> _WHAT TO PRODUCE_
From the first line to the last, output the material exactly.
** INFORMATION PROVIDED follows **
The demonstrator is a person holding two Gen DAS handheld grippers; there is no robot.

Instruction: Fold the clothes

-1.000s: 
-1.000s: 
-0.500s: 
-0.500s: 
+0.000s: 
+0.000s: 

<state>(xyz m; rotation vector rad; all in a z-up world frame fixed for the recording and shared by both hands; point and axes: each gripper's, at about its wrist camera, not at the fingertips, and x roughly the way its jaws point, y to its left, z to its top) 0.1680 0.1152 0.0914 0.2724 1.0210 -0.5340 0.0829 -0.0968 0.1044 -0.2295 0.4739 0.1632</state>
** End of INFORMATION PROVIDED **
> _EXERCISE SOLUTION_
The demonstrator is a person holding two Gen DAS handheld grippers; there is no robot.

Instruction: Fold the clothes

-1.000s: 
-1.000s: 
-0.500s: 
-0.500s: 
+0.000s: 
+0.000s: 

<state>(xyz m; rotation vector rad; all in a z-up world frame fixed for the recording and shared by both hands; point and axes: each gripper's, at about its wrist camera, not at the fingertips, and x roughly the way its jaws point, y to its left, z to its top) 0.1680 0.1152 0.0914 0.2724 1.0210 -0.5340 0.0829 -0.0968 0.1044 -0.2295 0.4739 0.1632</state>

With the output given, the exercise is complete.